Portrait Presentation Draft


Harvard & the Legacy of Slavery Presidential Initiative

There will be a modest gathering in the Winthrop Common Room at 4 pm on
March 31st to hang a portrait of Edwin Bush Jourdain ‘21, alongside W.E.B. Du
Bois, and John Hope Franklin (with John Kennedy on the other side).  Our Class
will be represented at the Presentation by Tom Blodgett, Joan
Hutchins, Josh Young, Todd Lee, and Mark DeVoto (schedules permitting).

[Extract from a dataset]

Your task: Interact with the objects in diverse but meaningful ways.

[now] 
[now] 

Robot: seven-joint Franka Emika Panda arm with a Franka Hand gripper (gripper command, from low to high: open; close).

Members of the Class of ‘61 are invited to a post-Presentation
Dinner at Henrietta’s Table in the Charles Hotel

 

 

 

 

 

Edwin Bush Jourdain, Jr.

  • Born in 1900, the son of Attorney Edwin Bush Jourdain Sr.- a colleague of W.E.B. Du Bois and a co-founder of the Niagara Movement and NAACP- the 20th Century Black civil rights movement’ and grandnephew of a Regimental organizer of Robert Gould Shaw’s 54th Massachusetts (Colored) Regiment.
  • 1917:  Entering Harvard College as a freshman in the new Standish Hall (opened 1916), Edwin participates on the Harvard track team
  • 1921 Edwin graduates from Harvard College and enters the Harvard Business School.
    • At the start of the school year, Edwin is informed that a black freshman from New Bedford is barred from living in Standish Hall because of race.
    • Edwin is allowed to meet with President Lowell and declares his opposition to segregated dormitories, thus launching a two-year, and eventually nationally, publicized protest by Harvard students, faculty and administrators against Lowell’s plans for a segregated student body.
  • 1923:  the Harvard Board of Overseers and the Harvard Corporation declare racial segregation had no place at Harvard and direct President Lowell to end his segregation policies.  Edwin was recognized by his peers as the initiator of that historic reversal of Harvard’s direction, from segregation to its current impressive commitment to racial and overall human equality.
  • 1924:  Edwin moved to Chicago (soon to reside in Evanston) and rose rapidly from reporter to a managerial position at the historic Chicago Defender newspaper.
  • 1931:  Edwin penned a crucial editorial warning Evanston’s growing black community of the need to oppose a city council initiative to divide their large 5th Ward in order to eliminate any possibility of a black seat in the council.  At the request of the black community to campaign to be Evanston’s first black representative in the city council, he organized a powerful modern (HBS style) election campaign and won, despite powerful fraudulent attempts to nullify his election.  
  • 1932-47:  Edwin led brilliant strategies that ended racial segregation in Evanston movie theatres, public parks, sports team games, all white city teachers policy, and virtually segregated schools.  During WWII, he dramatically raised black troop morale and home front support for the inspirational Double Victory for human equality (overseas and at home).  In Evanston he waged a dramatic but failed campaign to gain equal housing for the returning black WWII veterans.  
  • 1984:  Harvard University honored Edwin for his contributions to Harvard, his city, and the nation.